In court SS's lawyers were saying the 'not a jot' was actually a comment on the quality of the evidence. ie the 'evidence' seen doesn't amount to a jot. That interpretation may be good enough.

spamman said...

Extending fair comment to scientific judgements is not a good solution. It would leave the chilling effect of libel laws on reporting of corruption, fraud and crime committed by wealthy individuals.

It would create the problem of what is scientific. This may seem obvious but there are plently of unreasonable scientists and crackpots who claim to be scientific.

The defence of fair comment is what is required but fair comment should be extended. If the alleged libel is against a public figure and the subject is a matter of legitimate public concern then it should be sufficent to show that opinions epxressed are reasonable not that they can be proved to be true.

D. Fendant said...

From geocentricity to aspects of global warming, the history of science is littered with fallacies that were once facts.

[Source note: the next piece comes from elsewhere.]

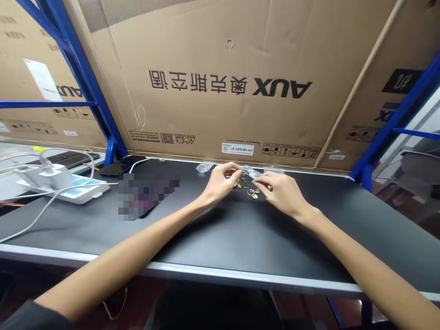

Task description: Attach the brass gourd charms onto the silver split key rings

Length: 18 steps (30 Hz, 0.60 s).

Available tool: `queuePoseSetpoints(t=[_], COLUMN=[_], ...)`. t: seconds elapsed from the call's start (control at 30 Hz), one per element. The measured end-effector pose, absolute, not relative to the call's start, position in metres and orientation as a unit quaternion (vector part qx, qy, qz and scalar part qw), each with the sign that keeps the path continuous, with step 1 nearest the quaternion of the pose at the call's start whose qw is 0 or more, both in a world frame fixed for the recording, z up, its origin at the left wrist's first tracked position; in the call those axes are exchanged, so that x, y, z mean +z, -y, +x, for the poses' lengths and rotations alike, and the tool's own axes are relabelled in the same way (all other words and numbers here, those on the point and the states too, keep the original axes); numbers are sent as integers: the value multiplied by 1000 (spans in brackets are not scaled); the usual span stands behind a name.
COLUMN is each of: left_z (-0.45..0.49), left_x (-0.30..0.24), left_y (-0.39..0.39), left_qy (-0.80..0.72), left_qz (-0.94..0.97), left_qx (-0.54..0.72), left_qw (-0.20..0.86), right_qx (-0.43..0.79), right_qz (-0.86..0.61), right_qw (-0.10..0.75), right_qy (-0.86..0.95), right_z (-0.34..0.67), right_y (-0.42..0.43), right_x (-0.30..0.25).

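Note:
Both hands are over the far middle of the black tabletop (220, 238). My left hand (222, 181) is closed in a pinch on a key ring (245, 173), with small gold-coloured pieces (242, 184) hanging or lying just below it. My right hand (283, 190) is also pinched, its fingertips close to the ring; what they hold is too small to make out. Between the hands, a second ring with gold-coloured pendants (255, 194) rests on the table. Clear plastic bags (251, 172) lie behind the fingers, partly covered.
A large cardboard box (220, 50) stands behind the table between blue metal posts (369, 176). Left are a power strip (84, 190) with white chargers and cables, a dark phone (120, 166) and a pixelated device (147, 199). Another small clear bag (205, 167) lies near the box.

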<state>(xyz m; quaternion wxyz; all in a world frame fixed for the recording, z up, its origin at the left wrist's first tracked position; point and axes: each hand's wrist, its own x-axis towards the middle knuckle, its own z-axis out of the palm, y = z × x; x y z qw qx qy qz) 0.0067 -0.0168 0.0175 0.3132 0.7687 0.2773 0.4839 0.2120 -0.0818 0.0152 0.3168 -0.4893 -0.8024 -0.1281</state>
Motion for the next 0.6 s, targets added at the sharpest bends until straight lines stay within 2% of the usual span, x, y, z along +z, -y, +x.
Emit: queuePoseSetpoints(t=[0.1, 0.23, 0.43, 0.6], left_z=[7, 5, 0, -1], left_x=[16, 14, 11, 12], left_y=[11, 7, 11, 22], left_qy=[-283, -307, -368, -340], left_qz=[735, 752, 873, 907], left_qx=[481, 457, 284, 249], left_qw=[385, 363, 150, -8], right_qx=[-98, -70, -68, -106], right_qz=[-509, -486, -500, -500], right_qw=[236, 191, 191, 181], right_qy=[822, 850, 842, 840], right_z=[221, 226, 226, 232], right_y=[74, 70, 72, 66], right_x=[9, 1, 7, 4])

My own experience is one of facts forged by a combination of commercial, cultural and ideological pressures. Such facts as chimed with political fashion formed the backcloth to my being sued when alternative facts existed but didn’t carry the same high authority. Tinkering with semantics or the rules of evidence or even the Daubert criteria may not have counteracted state science that supported commercial protectionism. I succeeded less by legal points-scoring than by a technical knockout resulting from continued public debate, a change in fashion, political intervention and then scientific progress that produced new facts. Without the public debate the science would have remained stuck and I subjugated. The recent remarks of the Lord Chief Justice, which retrospectively advocated a non-judicial playing field at the outset of the BCA’s challenge to Simon Singh, rekindled my feeling that, without going as far as pre-moderation, the court could be influential as a gatekeeper - guiding opposing parties towards a productive means of arbitration rather than setting them on a scientifically stultifying collision course. I certainly viewed the court as heavy-handed in summarily sanctioning a financially one-sided action against me when the issue needed stimulating rather than suppressing.

Jon said...

Surely one solution would be to abandon the presumption that all defamatory claims are false. This would create the possibility of a test similar to that required for malicious falsehood claims to be introduced. I accept that an approach like this would require a great deal of fine tuning but as a possible approach I believe it has merit.